“The feral cat appointment at one thirty. You’ll be on bite-guard duty.”

“I’ll be what?”

Logan’s eyes twinkle with amusement. “Mrs. Moore will show you where the tetanus shots are, just in case.”

“That’s not funny,” I protest.

“Who’s joking?” Mrs. Moore asks with perfect innocence.

That afternoon, the feral cat, with murder in its eyes, takes one look at me and decides I’m its eternal enemy. The thing twists in my grip like a furry Houdini, somehow managing to sink its teeth through the supposedly bite-proof glove.

Logan doesn’t laugh when it happens, which somehow makes it worse. He extracts the cat’s teeth from my hand with practiced efficiency, cleans the wound, and gives me a tetanus booster with the calm of someone who’s seen it all before.

“Animals sense fear,” he tells me while bandaging my hand. “Try to project confidence next time, even if you don’t feel it.”

Next time? I’ll be lucky if I survive until Friday.

Thursday introduces me to the clinic’s more dramatic clientele.

“Mrs. Kensington and Precious at three o’clock,” Mrs. Moore announces, tapping the appointment book. “You’ll need to be ready with the smelling salts.”

“What?”

She nods grimly. “She faints when her dog gets vaccinations. It’s not the dog we worry about. It’s the owner.”

Sure enough, Mrs. Kensington arrives at three, clutching a perfectly groomed Pomeranian. The moment Logan appears with the vaccine, she begins to sway dramatically.

I catch her as she collapses backward while Logan administers the shot to Precious, who seems embarrassed by his owner’s theatrics.

“Is she okay?” I whisper to Logan as we fan Mrs. Kensington with a magazine.

“She’ll be fine,” he mutters. “She does this every time.”

I’m not sure if he’s joking until I notice a small business card in Precious’s file for “Dr. Barkley, Pet Behavioral Therapist.”

The rest of the day brings a parade of equally memorable clients.

First, Mr. Jenkins, whose parrot has learned to mimic the smoke detector, resulting in the fire department being called to their apartment three times last month. Then Mrs. Albertson, who is convinced her perfectly healthy Labrador has caught depression from watching too many commercials.

By closing time, my feet ache, my hand throbs where the cat bit me, and I have a newfound appreciation for Logan’s perpetual scowl. If I had to deal with this level of ridiculousness every day for years, I’d be grumpy too. But it’s almost Friday, and I’ve survived the whole first week.

Then Friday afternoon comes, and I already feel nothing worse could happen. And yet, when I think I might survive my first week, Amelia sits down, and the first client of the afternoon comes in.

“Perfect timing!” I babble as what I swear has to be the hundredth woman in her forties to come in today sashays toward the desk.

She’s got some kind of miniature dog in her bag. Why do people do things like that? I would hate being carried around in some knock-off leopard bag if I were a dog. But it’s none of my business.

All I need to be doing is writing down general information about the woman and her dog.

It turns out, little Brutus needs to have his temperature checked. Mrs. Summer comes into the vet clinic with her little darling at least twice a week. You might think it’s because she genuinely loves and cares for the hideous little creature, but the truth is, while the poor little thing’s got a thermometer stuck up his butt, Mrs. Summer’s shamelessly flirting with the sexy vet.No wonder the poor beast’s got that expression on his ugly little face. If I were him, I would jump out of that stupid leopard bag and run for my life, as far away as possible.

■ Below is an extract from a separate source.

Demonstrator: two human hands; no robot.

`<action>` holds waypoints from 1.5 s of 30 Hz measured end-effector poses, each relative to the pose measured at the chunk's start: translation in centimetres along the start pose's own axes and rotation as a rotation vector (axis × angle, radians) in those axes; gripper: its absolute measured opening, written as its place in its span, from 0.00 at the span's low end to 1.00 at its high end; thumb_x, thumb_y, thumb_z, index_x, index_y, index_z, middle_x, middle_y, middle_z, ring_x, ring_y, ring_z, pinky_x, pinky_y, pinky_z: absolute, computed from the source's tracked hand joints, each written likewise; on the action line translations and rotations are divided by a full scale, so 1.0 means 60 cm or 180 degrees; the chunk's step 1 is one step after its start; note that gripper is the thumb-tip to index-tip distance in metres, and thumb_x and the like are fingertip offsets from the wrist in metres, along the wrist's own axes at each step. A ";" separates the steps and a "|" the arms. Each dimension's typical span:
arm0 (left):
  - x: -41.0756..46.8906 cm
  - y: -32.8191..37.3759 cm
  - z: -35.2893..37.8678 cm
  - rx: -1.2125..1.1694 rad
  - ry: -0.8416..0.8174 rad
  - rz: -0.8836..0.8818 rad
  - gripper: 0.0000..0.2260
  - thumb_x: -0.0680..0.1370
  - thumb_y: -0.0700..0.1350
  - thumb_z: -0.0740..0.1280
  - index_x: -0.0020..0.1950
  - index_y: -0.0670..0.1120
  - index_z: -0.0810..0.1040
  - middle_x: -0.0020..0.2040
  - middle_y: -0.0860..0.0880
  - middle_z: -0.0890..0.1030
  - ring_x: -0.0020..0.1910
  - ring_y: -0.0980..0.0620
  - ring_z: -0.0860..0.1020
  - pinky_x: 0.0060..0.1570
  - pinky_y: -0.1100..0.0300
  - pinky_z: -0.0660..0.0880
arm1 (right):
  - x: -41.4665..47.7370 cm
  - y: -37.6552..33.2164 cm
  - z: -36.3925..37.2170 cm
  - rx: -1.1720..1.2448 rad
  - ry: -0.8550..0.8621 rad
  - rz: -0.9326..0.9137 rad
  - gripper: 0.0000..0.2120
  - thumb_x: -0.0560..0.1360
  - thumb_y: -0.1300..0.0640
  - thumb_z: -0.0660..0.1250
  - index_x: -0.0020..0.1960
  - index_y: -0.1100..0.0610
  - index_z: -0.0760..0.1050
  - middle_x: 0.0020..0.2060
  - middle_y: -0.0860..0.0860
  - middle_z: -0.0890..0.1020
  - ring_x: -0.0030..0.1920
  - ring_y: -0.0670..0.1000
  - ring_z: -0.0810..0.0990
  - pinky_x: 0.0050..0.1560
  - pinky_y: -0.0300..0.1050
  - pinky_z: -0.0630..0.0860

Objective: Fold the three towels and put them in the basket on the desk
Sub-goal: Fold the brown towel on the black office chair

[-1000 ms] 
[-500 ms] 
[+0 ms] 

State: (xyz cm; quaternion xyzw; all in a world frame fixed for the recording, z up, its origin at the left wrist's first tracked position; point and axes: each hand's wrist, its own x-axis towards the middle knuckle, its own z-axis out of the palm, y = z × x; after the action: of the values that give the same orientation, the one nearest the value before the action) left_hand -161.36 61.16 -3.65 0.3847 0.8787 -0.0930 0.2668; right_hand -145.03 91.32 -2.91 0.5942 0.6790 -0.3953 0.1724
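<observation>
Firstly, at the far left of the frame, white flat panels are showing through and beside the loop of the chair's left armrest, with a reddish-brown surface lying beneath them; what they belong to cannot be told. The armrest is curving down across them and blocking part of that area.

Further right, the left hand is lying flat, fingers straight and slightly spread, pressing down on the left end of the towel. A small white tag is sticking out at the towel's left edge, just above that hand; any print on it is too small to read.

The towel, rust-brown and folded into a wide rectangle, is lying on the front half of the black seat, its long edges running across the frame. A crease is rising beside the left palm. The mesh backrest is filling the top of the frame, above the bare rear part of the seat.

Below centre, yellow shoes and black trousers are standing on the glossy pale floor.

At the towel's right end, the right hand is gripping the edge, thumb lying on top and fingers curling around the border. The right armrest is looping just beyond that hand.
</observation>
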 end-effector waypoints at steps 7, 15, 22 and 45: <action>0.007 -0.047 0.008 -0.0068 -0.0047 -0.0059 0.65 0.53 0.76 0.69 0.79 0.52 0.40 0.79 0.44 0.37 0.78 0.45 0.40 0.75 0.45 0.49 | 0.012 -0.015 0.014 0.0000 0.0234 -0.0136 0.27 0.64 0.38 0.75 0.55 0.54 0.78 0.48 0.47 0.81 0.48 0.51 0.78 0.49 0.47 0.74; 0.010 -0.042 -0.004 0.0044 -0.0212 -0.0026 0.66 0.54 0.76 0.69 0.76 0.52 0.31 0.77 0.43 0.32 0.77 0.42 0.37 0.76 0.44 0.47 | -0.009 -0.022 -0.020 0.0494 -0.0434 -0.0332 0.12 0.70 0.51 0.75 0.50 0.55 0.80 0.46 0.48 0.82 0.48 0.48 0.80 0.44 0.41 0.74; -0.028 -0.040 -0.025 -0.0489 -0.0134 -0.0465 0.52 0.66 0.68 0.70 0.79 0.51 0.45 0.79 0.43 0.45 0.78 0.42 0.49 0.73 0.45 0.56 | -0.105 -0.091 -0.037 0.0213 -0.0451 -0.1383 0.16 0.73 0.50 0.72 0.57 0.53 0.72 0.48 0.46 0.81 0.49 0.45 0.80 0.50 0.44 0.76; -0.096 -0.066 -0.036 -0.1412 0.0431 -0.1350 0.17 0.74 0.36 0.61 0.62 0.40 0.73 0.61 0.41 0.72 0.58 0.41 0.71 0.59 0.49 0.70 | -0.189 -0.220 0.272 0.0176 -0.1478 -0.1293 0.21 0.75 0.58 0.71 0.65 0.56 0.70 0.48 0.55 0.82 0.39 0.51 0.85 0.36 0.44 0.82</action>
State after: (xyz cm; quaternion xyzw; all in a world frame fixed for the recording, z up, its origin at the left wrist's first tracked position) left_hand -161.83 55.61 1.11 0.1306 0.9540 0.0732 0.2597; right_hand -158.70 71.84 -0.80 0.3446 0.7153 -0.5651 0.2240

The afternoon passes slowly as I make appointments and receive clients. They’re all women, of course. Toward the end of the day, a boy comes in. He’s the only male I’ve seen in this place besides Logan. His eyes are shiny with tears as he rushes up to the reception desk.

“Good afternoon, dear. Do you have an appointment?”

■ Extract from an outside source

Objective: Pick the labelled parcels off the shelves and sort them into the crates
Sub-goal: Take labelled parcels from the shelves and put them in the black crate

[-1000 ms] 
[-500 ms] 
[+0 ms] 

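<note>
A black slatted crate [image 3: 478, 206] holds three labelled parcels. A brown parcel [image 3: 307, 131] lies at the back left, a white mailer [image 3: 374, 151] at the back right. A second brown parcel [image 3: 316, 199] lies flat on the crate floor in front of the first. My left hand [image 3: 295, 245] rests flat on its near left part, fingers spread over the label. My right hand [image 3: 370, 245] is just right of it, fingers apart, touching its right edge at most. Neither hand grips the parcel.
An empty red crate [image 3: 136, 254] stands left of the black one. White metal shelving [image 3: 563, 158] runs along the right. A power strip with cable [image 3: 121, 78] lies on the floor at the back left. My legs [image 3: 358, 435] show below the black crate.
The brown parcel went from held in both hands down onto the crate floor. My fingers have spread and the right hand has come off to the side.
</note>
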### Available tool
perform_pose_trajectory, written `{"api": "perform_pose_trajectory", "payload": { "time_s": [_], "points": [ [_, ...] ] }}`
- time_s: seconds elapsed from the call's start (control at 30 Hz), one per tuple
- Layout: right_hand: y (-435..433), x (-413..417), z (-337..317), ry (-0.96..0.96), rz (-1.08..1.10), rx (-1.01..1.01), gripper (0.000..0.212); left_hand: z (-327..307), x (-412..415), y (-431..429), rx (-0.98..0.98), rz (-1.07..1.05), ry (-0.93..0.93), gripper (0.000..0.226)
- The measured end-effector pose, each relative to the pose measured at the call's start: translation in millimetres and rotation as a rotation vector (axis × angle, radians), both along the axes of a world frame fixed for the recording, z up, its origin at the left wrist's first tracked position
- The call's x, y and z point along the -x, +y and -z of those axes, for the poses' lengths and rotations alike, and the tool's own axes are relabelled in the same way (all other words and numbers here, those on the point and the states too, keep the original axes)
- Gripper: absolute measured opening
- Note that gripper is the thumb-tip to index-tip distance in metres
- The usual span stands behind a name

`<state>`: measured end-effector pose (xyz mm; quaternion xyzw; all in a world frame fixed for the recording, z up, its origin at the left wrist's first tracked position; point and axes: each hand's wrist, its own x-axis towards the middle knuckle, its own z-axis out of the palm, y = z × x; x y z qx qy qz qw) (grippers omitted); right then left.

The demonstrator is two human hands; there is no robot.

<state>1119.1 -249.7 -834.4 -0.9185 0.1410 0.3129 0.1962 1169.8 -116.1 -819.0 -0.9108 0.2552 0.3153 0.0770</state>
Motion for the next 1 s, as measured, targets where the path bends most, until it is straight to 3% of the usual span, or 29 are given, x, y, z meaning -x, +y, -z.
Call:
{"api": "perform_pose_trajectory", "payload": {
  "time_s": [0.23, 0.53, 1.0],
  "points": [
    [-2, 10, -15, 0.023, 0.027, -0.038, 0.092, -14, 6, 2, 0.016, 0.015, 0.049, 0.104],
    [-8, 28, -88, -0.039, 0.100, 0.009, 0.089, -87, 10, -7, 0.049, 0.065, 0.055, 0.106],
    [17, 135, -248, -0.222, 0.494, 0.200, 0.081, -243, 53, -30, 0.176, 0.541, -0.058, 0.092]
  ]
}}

The boy, who must be thirteen or fourteen, shakes his head. “No,” he says with a sob, “but I need to see the doctor. Rico ate something, and now he’s sick.” He stops talking and bursts into tears.

I try unobtrusively to scope out whatever’s in the carrier the boy’s holding. I’m curious as to what Rico is. The crate’s pretty big, so I imagine there’s something big in there.